Speaking Out on the Scouts

Rob Schwarzwalder, FRC's Senior Vice President, was quoted in a recent Wall Street Journal article concerning the recent proposed policy for the Boy Scouts. Schwarzwalder brings up an insightful point about the link between scouts and leaders. The article states:

“Rob Schwarzwalder, a spokesman for the Family Research Council, a conservative activist group, said it makes no sense to have a different policy for youth and adults because men who become Scout leaders usually start as Scouts. Will gay Eagle Scouts ‘be denied the opportunity to be Scout Masters?’ he said.”

Egypt Persecutes Christians and Americans Pay the Bills

FRC’s Senior Fellows, Ken Blackwell and Bob Morrison, write about how Coptic Christians in Egypt are being persecuted by the Muslim Brotherhood.
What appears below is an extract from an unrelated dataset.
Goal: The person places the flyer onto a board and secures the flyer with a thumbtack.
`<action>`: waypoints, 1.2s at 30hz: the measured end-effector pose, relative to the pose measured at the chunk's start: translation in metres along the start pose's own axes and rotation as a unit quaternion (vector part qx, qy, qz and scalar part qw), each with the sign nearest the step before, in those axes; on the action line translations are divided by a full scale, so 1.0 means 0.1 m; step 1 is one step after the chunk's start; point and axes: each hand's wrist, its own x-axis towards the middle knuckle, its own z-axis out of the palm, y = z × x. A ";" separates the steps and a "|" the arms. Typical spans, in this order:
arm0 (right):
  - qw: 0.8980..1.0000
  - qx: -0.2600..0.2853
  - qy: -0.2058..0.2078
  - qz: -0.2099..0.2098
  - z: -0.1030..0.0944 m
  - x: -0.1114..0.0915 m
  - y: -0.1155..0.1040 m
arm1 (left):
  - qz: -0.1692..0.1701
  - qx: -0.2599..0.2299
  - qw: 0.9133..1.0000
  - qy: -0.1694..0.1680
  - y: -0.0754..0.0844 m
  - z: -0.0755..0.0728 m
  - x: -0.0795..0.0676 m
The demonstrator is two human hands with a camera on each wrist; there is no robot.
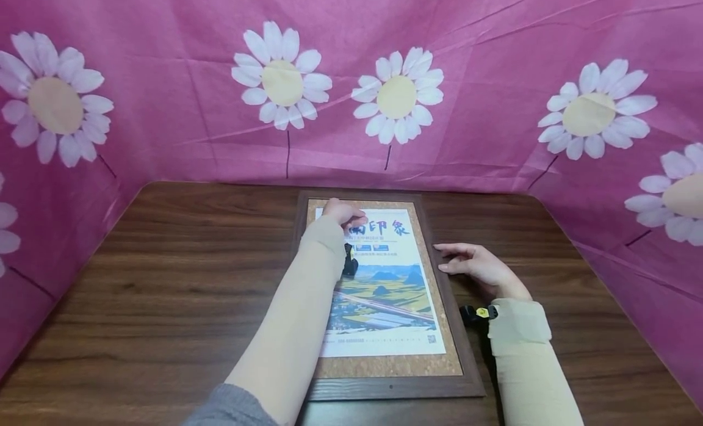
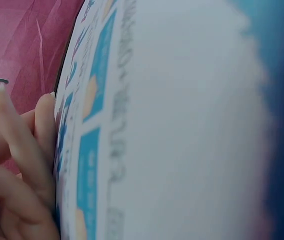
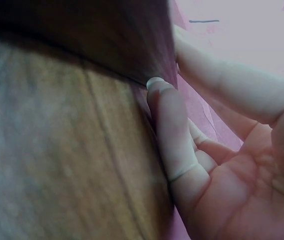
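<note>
A cork board (image 1: 392, 366) in a dark brown wooden frame (image 1: 398, 387) lies on the table, and a printed poster (image 1: 384, 343) with purple characters and a painted landscape lies over the cork. My left hand (image 1: 342, 212) is at the poster's upper left, fingers pointing right; in the left wrist view its fingertips (image 2: 44, 107) are close against the paper, and no held object shows. Beside the frame's right edge is my right hand (image 1: 483, 266). Its thumb (image 3: 169, 125) touches the frame's side in the right wrist view, the other fingers extended. My left forearm hides the poster's left part.
The brown wood-grain table (image 1: 181, 304) extends on both sides of the board. A pink cloth (image 1: 340, 151) with large white daisies hangs behind and at both sides. Small black camera mounts sit at both wrists.
</note>
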 end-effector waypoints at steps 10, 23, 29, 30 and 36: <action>1.000 0.014 0.002 -0.006 0.01 0.01 -0.01 | 0.003 -0.050 0.998 -0.030 0.05 -0.11 -0.17; 1.000 0.015 0.002 -0.007 -0.01 0.01 0.04 | -0.015 -0.077 0.996 -0.034 -0.01 -0.09 -0.04; 1.000 0.021 0.006 -0.008 -0.01 0.03 0.05 | -0.011 -0.083 0.996 -0.030 -0.03 -0.08 0.00; 1.000 0.020 0.006 -0.008 -0.01 0.03 0.05 | -0.010 -0.084 0.996 -0.030 -0.03 -0.08 0.00; 1.000 0.021 0.010 -0.004 0.00 0.03 0.04 | 0.002 -0.077 0.996 -0.035 -0.02 -0.10 -0.09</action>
Their recent article featured on Townhall.com explains that Coptic Christians have been burned at the stake and others have been teargassed, followed by imprisonment. Blackwell and Morrison question if it is good policy for America to be supporting such persecution with their money. They state:

“The Obama administration has never explained how it makes sense for Americans to borrow billions from China to give it to a government in Egypt that is rolling over its own citizens and turning a blind eye to those of its backers who are burning Coptic churches, shooting them down, and setting them on fire. We may not be able to protect the Copts of Egypt, but we surely should not be helping their persecutors. If the Morsi administration begins to crucify the Copts, will we pay for the nails?”
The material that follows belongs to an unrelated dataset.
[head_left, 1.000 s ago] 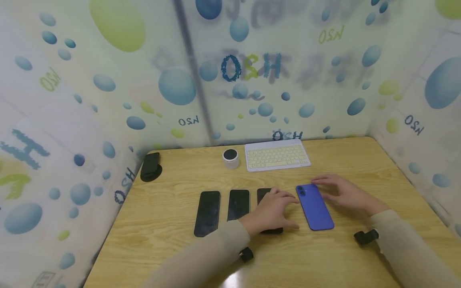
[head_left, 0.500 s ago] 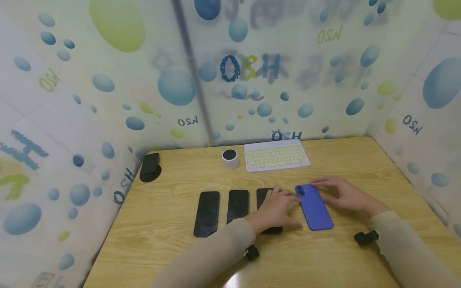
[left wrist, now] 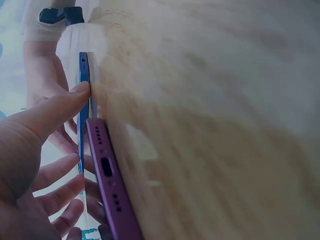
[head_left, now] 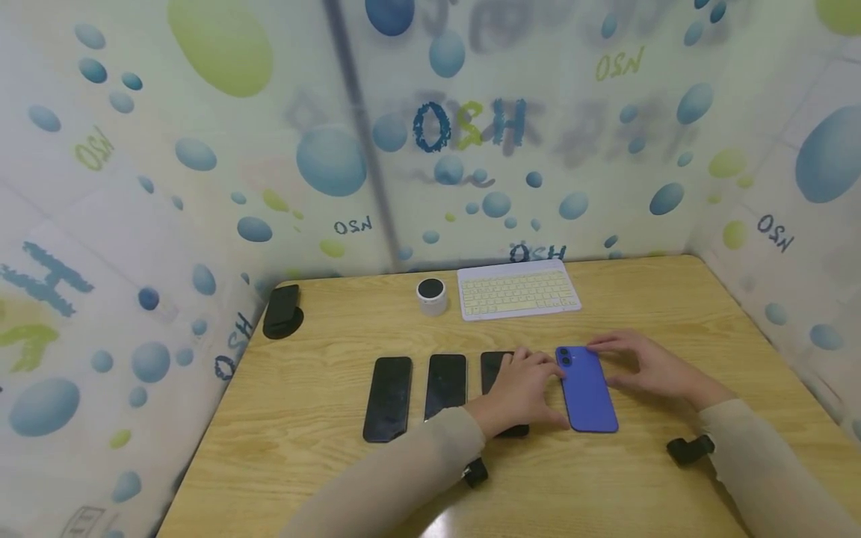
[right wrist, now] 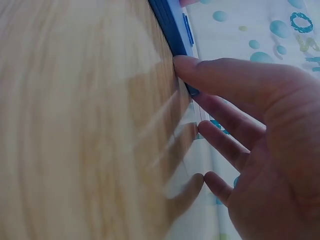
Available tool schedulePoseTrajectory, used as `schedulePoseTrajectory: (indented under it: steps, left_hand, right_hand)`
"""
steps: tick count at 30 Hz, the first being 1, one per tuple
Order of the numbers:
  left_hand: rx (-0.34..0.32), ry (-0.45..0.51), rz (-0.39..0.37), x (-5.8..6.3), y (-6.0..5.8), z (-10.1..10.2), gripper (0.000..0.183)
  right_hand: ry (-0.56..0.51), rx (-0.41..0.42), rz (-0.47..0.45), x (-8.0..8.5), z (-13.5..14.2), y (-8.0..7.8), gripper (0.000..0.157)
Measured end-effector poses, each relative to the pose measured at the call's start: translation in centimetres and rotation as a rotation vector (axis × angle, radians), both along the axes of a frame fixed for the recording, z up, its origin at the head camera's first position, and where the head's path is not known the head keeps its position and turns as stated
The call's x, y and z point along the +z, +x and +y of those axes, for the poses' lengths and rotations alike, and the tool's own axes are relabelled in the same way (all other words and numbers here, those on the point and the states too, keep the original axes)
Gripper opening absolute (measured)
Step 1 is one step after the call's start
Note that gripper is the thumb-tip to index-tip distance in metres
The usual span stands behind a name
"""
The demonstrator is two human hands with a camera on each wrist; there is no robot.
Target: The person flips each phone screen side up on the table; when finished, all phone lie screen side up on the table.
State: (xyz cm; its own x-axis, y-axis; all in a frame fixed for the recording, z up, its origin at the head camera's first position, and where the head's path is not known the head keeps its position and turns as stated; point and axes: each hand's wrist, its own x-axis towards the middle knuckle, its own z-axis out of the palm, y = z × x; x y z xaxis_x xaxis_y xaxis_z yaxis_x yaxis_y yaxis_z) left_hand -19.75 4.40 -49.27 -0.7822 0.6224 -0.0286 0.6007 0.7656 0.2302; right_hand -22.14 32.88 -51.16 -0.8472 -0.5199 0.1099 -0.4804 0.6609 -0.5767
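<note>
A blue smartphone (head_left: 592, 396) lies back up on the wooden table, camera lenses at its far left corner. My left hand (head_left: 521, 392) reaches over a dark-screened phone (head_left: 493, 366) and hides much of it; the thumb and fingers touch the blue phone's left edge. Seen from the left wrist, that nearer phone has a purple frame (left wrist: 107, 172) with a charging port. On the other side, my right hand (head_left: 649, 366) touches the blue phone's right edge with the thumb and its far right corner with the index finger. The right hand's other fingers are apart from the phone.
Two more dark-screened phones (head_left: 388, 396) (head_left: 447, 381) lie in the row to the left. Behind stand a white keyboard (head_left: 518, 291) and a small white cylinder with a black top (head_left: 431, 297). A black device on a round base (head_left: 283, 312) sits at the far left corner.
The blue phone has turned slightly and now lies straighter, its near end shifted left. My left hand has moved a little right, against its edge. The right hand stays close to it.
</note>
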Motion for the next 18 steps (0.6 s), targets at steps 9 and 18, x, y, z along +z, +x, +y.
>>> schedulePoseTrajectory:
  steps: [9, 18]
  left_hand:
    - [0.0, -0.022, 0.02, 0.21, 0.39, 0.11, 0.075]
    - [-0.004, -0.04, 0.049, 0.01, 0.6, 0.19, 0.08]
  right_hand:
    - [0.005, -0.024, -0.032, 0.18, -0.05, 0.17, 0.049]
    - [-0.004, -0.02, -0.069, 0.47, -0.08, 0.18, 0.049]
New York Times Defends Its Insubstantial Coverage of Gosnell Trial

Rob Schwarzwalder’s article, which was featured on LifeNews.com explains how an editor at The New York Times failed to recognize the horrors of “Dr.” Gosnell and other abortion providers. Schwarzwalder states:

“Mr. Rosenthal’s concern is not for the unborn and born children slaughtered like chubby pigs by Gosnell and his minions, or the women whose lives were lost and health misshapen because of grotesque treatment they received. Rather, Mr. Rosenthal’s major complaint is the unsanitary conditions of Gosnell’s clinic…With audacity so great it stifles the cry of honesty, Mr. Rosenthal goes on to write, ‘Last I checked, there’s no rule that a newspaper, or that paper’s editorial page, has to run one piece about a bad clinic for every piece celebrating a good one.’ Fair point. But I wonder why the Times, as it did with the trial of Tiller murderer George Roeder, did not cover such things as jury selection or pronounce endlessly on the assorted issues involved in the Gosnell case.”
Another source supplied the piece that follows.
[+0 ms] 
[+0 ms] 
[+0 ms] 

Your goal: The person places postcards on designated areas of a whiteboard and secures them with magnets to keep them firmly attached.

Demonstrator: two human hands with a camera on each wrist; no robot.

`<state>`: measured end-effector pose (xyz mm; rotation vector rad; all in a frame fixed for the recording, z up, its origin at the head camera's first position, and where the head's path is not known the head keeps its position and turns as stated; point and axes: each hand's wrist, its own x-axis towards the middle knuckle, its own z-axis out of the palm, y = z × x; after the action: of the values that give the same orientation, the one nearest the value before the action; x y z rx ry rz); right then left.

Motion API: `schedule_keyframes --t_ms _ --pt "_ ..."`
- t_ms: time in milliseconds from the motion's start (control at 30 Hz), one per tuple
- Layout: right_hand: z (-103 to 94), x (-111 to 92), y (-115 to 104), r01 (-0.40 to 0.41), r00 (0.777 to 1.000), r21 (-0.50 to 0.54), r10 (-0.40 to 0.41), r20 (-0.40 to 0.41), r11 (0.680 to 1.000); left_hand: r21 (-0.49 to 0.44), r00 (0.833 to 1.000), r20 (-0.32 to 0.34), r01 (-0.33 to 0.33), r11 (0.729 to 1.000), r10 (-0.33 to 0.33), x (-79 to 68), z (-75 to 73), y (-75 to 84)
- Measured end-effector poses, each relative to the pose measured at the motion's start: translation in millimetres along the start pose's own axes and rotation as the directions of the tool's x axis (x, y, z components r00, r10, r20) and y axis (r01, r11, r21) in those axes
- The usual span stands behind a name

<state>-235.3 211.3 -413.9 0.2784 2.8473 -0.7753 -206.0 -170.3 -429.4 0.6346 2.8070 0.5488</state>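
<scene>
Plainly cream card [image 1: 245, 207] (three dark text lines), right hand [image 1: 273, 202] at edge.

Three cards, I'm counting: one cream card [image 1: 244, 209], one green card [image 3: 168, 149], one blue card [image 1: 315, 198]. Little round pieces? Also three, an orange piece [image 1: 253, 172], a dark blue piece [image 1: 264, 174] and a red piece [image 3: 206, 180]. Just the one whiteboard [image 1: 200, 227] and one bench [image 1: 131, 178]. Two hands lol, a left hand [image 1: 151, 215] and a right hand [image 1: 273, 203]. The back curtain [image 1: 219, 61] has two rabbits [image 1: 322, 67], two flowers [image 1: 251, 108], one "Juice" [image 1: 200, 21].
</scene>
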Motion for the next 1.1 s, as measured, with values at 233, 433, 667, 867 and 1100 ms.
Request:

Why the Romeikes’ Fight Is Our Fight

Ken Blackwell and Bob Morrison write about how the Romeikes’ left Germany years ago, so they could have the opportunity to homeschool their children. They came to the United States for this freedom, and they are now threatened with the prospects of being deported for the very freedom they were seeking in the first place. Blackwell and Morrison state in their article featured in Patriot Post:

Imagine this scene: In October 2006, "German police officers entered the Romeike home without a written court order, forcibly removing the Romeike children, and escorted them to a public school." German authorities laid heavy fines -- upwards of $10,000 -- on the Romeikes. They threatened to take the children away. The Romeikes fled to America, this home of freedom…The Romeikes fight is our fight, too! Support them now by contacting www.hslda.org/romeike. We must recognize that home schoolers defend religious freedom for all of us -- whether we home school our children or not. If they can be crushed, we all will see parents' rights and First Amendment rights hollowed out.”